§ **Description of the task**
The data must be given again in full, with no line altered.

Entries taken from a collection
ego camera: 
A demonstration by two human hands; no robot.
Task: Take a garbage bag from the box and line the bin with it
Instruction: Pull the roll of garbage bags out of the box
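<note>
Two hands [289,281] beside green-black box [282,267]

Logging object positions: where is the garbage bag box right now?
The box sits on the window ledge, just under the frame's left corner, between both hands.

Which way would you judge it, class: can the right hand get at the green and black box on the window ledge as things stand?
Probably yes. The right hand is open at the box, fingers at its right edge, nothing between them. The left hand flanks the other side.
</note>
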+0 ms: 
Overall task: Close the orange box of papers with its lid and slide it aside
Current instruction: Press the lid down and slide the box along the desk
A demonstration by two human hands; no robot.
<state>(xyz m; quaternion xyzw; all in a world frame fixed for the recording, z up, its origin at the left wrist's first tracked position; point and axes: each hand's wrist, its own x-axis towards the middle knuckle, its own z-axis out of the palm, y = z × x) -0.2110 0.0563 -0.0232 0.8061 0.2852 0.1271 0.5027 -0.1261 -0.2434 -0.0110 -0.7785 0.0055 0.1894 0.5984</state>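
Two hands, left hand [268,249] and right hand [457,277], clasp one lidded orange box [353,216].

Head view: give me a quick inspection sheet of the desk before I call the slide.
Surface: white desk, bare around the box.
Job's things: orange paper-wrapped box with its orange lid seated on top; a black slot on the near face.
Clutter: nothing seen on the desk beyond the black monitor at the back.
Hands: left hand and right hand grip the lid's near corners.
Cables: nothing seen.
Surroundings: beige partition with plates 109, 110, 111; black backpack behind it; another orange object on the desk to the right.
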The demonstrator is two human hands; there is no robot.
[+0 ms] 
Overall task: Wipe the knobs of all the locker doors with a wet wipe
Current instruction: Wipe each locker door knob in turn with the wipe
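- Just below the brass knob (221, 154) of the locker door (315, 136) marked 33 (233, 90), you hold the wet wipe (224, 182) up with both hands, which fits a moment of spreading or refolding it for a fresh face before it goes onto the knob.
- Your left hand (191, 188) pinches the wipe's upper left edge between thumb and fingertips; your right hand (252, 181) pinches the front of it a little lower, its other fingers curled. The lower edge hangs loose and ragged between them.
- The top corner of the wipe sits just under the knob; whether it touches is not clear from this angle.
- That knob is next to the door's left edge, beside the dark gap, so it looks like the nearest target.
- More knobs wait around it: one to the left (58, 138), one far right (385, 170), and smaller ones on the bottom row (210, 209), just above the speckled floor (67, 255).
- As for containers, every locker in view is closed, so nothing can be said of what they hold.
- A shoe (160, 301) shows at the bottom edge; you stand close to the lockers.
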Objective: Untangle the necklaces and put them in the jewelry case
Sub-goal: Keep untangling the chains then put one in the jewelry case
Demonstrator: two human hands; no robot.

§ **Answer section**
ego camera: 
A demonstration by two human hands; no robot.
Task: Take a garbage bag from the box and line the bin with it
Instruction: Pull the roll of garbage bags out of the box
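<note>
Two hands [289,281] beside green-black box [282,267]

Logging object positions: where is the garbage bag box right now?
The box sits on the window ledge, just under the frame's left corner, between both hands.

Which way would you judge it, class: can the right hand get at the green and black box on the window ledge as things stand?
Probably yes. The right hand is open at the box, fingers at its right edge, nothing between them. The left hand flanks the other side.
</note>
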+0 ms: 
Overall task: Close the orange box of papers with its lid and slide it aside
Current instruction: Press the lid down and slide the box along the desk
A demonstration by two human hands; no robot.
<state>(xyz m; quaternion xyzw; all in a world frame fixed for the recording, z up, its origin at the left wrist's first tracked position; point and axes: each hand's wrist, its own x-axis towards the middle knuckle, its own z-axis out of the palm, y = z × x) -0.2110 0.0563 -0.0232 0.8061 0.2852 0.1271 0.5027 -0.1261 -0.2434 -0.0110 -0.7785 0.0055 0.1894 0.5984</state>
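Two hands, left hand [268,249] and right hand [457,277], clasp one lidded orange box [353,216].

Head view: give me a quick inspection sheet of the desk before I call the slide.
Surface: white desk, bare around the box.
Job's things: orange paper-wrapped box with its orange lid seated on top; a black slot on the near face.
Clutter: nothing seen on the desk beyond the black monitor at the back.
Hands: left hand and right hand grip the lid's near corners.
Cables: nothing seen.
Surroundings: beige partition with plates 109, 110, 111; black backpack behind it; another orange object on the desk to the right.
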The demonstrator is two human hands; there is no robot.
[+0 ms] 
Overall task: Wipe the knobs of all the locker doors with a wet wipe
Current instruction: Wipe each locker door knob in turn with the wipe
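- Just below the brass knob (221, 154) of the locker door (315, 136) marked 33 (233, 90), you hold the wet wipe (224, 182) up with both hands, which fits a moment of spreading or refolding it for a fresh face before it goes onto the knob.
- Your left hand (191, 188) pinches the wipe's upper left edge between thumb and fingertips; your right hand (252, 181) pinches the front of it a little lower, its other fingers curled. The lower edge hangs loose and ragged between them.
- The top corner of the wipe sits just under the knob; whether it touches is not clear from this angle.
- That knob is next to the door's left edge, beside the dark gap, so it looks like the nearest target.
- More knobs wait around it: one to the left (58, 138), one far right (385, 170), and smaller ones on the bottom row (210, 209), just above the speckled floor (67, 255).
- As for containers, every locker in view is closed, so nothing can be said of what they hold.
- A shoe (160, 301) shows at the bottom edge; you stand close to the lockers.
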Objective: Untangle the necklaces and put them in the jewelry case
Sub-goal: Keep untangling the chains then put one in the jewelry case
Demonstrator: two human hands; no robot.

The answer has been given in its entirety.